Monday is also Levi’s 5th birthday. I promised myself I wasnt going to miss any more birthdays. I hate that I cant be with him on his birthday. He wont care, he will be with grandma and she will make him pancakes and all will be well in his world. Pancakes and grandma are two of his favorite things. But, my heart is breaking over it. *I* want to make him pancakes. I want to celebrate his day with him. I want to bear hug him when he wakes up and sing happy birthday. Me. The whole purpose of a work at home job is to not have to miss out. I promised myself I wouldn’t miss any more birthdays.

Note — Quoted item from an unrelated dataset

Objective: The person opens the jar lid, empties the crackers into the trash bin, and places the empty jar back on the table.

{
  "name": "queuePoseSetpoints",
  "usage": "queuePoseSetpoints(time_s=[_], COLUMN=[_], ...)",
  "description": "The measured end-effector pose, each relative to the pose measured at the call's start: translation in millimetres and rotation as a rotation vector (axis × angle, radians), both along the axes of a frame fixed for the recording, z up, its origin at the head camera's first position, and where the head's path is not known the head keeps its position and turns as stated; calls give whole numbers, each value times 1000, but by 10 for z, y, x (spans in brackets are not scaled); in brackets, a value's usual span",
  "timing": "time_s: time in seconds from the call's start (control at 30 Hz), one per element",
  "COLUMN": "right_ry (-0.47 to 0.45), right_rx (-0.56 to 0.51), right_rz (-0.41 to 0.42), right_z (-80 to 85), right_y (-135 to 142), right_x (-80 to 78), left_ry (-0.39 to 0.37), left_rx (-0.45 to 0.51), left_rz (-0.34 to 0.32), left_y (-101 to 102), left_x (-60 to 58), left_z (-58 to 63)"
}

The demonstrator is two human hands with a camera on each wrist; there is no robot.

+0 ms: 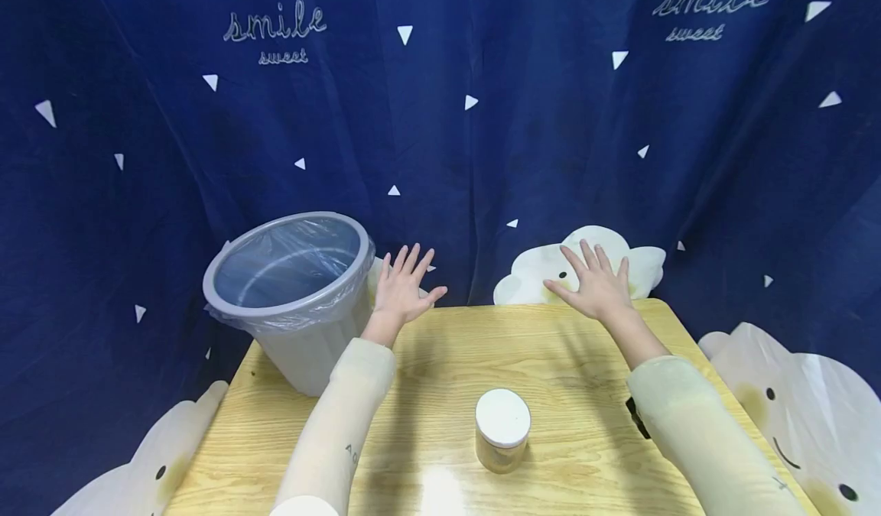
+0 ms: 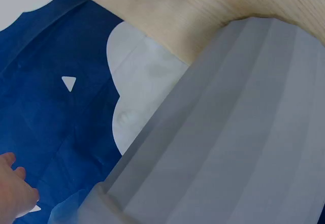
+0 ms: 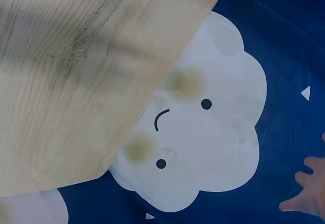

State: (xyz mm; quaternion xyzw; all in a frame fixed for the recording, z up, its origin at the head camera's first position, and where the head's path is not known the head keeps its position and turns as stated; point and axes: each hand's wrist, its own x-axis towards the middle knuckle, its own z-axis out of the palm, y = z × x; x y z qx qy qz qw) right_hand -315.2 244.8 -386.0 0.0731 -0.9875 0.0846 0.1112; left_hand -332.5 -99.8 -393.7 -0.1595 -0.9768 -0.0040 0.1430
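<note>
While the head view showed left hand (image 1: 401,293) and right hand (image 1: 596,287) spread open, seemingly waiting, the jar (image 1: 503,433) stood nearer on the surface (image 1: 571,424); grasping would call for drawing back. The left wrist view showed the bin (image 2: 218,132), the right the surface.

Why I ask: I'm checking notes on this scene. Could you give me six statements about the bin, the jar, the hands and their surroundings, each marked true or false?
1. The bin stands on the table. True.
2. The jar has a white lid. True.
3. The left hand has its fingers spread. True.
4. The right hand grips the jar. False: it holds nothing and is well away from the jar.
5. The bin is lined with a black bag. False: the bag is clear.
6. The curtain is plain red. False: it is dark blue with white shapes.
</note>
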Motion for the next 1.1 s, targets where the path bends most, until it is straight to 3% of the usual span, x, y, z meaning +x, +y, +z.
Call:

The kids are anxious. They hate the idea of me going back to work. They dont understand that this wont require me to leave them after this month. All they know is they want me here. I never thought working weekends was an issue for them. I was here all week and they had daddy all weekend. But, when I told Eva I took another job, before I could even explain what that entailed, she was in tears. “I dont want you to have to work, Mama. I want you home. Please dont go.” The little ones act like once I leave, Im never coming back. All the memories of all the mornings I peeled clingy babies off to go to work against my will come flooding back. I promised myself those days were over. Knowing Lukas has been sick makes leaving even harder.
I realize that you cant just start a job. There has to be some training. I knew there would be some time away needed. My brain gets it. Its my heart that cant get with the program. I realize that this job is going to be a tremendous help to my husband and our family. I know this is a necessary step to a better future. I know. Im glad to do it. Im even excited to do it. I miss being a nurse terribly. But, at the same time, Im selfishly grieving going back to work. Even if the going is only for a very, very short time. After this month, Ill be working from home and I will be here…and probably wishing I could go in the office for some peace and quiet!
Change is hard. Even when change is good and necessary.
We are going to celebrate Levi’s birthday today. Lukie is doing quite a bit better with the breathing treatments. I have pumped enough milk to cover these first two days. Its all going to be ok. But I still may shed a few tears between now and tomorrow night. I just love my babies so much it hurts sometimes.
Isnt motherhood the most conflicting state? You beg and beg for a second to yourself and then when the times comes, you grieve the second lost. Its no wonder we moms are half nuts. Our hearts and our brains have no idea how to communicate!
So if you think of me tomorrow…blubbering in a pumping room missing my babies…say a quick prayer for me to get my act together!